I have an auto layout setup with an animation that alters a NSLayoutContraint constant value
// set the slide in view's initial height to zero
self.adViewHeightConstraint = [NSLayoutConstraint constraintWithItem:self.adContainerView
attribute:NSLayoutAttributeHeight
relatedBy:NSLayoutRelationEqual
toItem:nil
attribute:NSLayoutAttributeNotAnAttribute
multiplier:1.0
constant:0.0];
[self.view addConstraint:self.adViewHeightConstraint];
// later, set the slid in view's height to non-zero
double delayInSeconds = 3.0;
dispatch_time_t popTime = dispatch_time(DISPATCH_TIME_NOW, (int64_t)(delayInSeconds * NSEC_PER_SEC));
dispatch_after(popTime, dispatch_get_main_queue(), ^(void){
self.adViewHeightConstraint.constant = 100;
[UIView animateWithDuration:2.5 animations:^{
[self.view layoutIfNeeded];
}];
});
This correctly animated the sizes of the views I have and thus, works correctly. The problem I am seeing, however, is that some custom layer backed views I have are not being redrawn over the duration of the 2.5 sec animation.
The behavior I am seeing is that the custom layer backed views are asked to draw for the final position at the beginning of the animation, then a transform is applied that stretches the view over the duration of the animation until it eventually looks correct.
What these 4 shots show is the red bar animating up, then the two blue views shrinking in height each to accommodate the size reduction. The layer knows how to draw itself correctly for each bounds change, but the animation is not asking it to redraw at each step of the animation... only at the beginning. This is why the black circle looks like an oval — it is the same 2 halves as image #4 but stretched.
The custom CAlayer
subclass has one overridden method: drawInContext:
, and the layer has needsDisplayOnBoundsChange
set to YES
.
Thus, the question remains... How can I tell this animation of NSLayoutConstraints
to let the views redraw during the entire animation?

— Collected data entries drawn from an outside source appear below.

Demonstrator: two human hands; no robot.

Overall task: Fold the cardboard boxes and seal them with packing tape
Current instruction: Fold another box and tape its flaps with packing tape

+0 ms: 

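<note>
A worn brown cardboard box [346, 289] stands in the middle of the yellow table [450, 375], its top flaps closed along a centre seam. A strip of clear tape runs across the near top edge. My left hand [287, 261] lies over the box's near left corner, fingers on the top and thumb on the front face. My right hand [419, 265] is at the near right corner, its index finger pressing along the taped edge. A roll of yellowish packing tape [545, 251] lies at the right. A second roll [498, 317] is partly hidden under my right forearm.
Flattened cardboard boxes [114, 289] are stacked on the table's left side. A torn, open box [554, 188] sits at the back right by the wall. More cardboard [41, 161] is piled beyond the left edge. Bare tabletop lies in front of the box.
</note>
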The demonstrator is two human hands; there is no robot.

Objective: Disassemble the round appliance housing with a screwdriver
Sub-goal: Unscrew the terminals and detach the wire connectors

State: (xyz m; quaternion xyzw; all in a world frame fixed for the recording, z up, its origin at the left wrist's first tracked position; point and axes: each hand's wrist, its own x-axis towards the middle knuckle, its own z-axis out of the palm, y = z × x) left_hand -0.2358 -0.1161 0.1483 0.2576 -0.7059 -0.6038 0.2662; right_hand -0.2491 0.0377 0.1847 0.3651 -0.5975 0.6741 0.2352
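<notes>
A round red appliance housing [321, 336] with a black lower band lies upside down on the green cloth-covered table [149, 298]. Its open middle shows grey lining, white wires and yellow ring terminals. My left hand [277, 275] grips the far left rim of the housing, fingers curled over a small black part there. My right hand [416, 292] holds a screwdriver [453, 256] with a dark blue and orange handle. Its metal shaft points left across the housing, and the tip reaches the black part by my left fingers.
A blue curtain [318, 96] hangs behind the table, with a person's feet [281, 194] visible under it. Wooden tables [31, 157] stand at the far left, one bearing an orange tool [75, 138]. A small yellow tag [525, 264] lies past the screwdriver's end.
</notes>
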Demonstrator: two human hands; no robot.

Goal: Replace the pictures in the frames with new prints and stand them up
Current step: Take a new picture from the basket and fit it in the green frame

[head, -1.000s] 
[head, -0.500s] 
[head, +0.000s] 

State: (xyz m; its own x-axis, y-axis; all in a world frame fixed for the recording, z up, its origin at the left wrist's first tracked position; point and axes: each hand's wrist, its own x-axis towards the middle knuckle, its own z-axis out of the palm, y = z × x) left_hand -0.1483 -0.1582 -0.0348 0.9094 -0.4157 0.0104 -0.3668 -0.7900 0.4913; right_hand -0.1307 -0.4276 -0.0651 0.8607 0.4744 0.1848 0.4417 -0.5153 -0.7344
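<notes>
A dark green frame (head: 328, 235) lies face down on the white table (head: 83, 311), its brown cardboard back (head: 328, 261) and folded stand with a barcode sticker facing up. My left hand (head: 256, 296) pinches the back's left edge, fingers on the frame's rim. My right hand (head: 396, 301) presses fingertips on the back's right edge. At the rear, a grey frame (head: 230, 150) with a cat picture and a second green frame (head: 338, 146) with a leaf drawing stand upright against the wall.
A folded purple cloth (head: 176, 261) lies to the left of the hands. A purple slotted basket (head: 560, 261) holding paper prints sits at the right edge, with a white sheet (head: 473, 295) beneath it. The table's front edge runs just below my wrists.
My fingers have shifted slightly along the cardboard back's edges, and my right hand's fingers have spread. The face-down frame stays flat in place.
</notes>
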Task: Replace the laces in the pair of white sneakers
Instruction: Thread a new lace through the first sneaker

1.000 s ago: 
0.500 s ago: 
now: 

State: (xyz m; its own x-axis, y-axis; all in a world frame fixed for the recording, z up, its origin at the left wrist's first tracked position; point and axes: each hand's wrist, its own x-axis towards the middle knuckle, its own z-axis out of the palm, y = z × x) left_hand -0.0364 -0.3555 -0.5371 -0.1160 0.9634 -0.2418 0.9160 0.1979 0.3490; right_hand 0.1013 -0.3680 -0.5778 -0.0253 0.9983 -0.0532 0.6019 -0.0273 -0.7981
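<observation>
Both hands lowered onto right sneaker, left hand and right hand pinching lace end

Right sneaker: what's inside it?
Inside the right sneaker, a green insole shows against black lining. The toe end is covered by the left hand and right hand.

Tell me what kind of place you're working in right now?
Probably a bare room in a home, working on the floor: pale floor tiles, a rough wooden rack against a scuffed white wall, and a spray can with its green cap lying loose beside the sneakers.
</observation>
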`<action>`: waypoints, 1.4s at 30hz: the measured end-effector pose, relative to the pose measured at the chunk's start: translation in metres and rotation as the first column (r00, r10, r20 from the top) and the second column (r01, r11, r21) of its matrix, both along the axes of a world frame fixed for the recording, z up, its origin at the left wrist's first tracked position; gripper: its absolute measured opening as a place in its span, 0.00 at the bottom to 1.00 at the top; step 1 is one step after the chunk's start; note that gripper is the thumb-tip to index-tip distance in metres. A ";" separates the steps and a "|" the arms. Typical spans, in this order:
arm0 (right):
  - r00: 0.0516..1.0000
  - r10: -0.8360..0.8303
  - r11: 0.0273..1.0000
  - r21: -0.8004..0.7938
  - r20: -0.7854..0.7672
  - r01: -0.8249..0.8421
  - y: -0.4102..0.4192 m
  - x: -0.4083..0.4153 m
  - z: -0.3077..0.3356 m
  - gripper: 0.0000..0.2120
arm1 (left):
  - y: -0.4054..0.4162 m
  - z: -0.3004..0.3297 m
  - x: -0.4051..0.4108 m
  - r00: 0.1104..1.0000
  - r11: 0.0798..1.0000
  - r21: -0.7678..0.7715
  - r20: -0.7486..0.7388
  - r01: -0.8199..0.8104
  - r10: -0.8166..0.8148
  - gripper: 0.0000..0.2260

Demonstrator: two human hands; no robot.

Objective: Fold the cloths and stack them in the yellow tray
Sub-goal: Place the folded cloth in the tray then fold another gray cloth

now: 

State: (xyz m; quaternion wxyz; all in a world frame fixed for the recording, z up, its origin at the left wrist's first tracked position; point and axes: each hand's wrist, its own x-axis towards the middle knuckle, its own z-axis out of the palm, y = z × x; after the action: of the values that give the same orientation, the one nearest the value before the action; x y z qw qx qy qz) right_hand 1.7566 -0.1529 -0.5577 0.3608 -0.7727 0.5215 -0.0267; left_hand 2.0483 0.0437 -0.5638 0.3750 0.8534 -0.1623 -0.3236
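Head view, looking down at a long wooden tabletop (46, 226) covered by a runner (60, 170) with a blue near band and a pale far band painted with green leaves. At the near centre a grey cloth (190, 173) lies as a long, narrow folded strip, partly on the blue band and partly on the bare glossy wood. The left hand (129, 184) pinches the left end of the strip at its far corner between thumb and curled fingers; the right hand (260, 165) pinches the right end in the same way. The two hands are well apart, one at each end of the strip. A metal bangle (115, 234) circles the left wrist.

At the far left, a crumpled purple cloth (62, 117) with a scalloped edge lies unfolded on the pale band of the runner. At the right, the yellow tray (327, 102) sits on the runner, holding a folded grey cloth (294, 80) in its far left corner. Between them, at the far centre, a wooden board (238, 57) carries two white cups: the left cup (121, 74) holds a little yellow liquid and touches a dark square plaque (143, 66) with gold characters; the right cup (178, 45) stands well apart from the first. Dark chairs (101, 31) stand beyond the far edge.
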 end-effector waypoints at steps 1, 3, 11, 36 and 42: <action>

This is a known issue (if you google it you'll see a couple of good hits, though I think this answer, while admittedly focusing of different symptoms, is the most articulate answer I've seen thus far describing the problem UIView scaling during animation ... it's an old answer, but still applicable, I believe).
The easiest solution, IMHO, would be to put the layer in a view that doesn't resize upon animation (e.g. a new view, of fixed size, whose constraints keep it centered on your content view, but doesn't change size as your content view does). That way, you can enjoy the constraints-based animations, but not lose your custom layer's aspect ratio/size.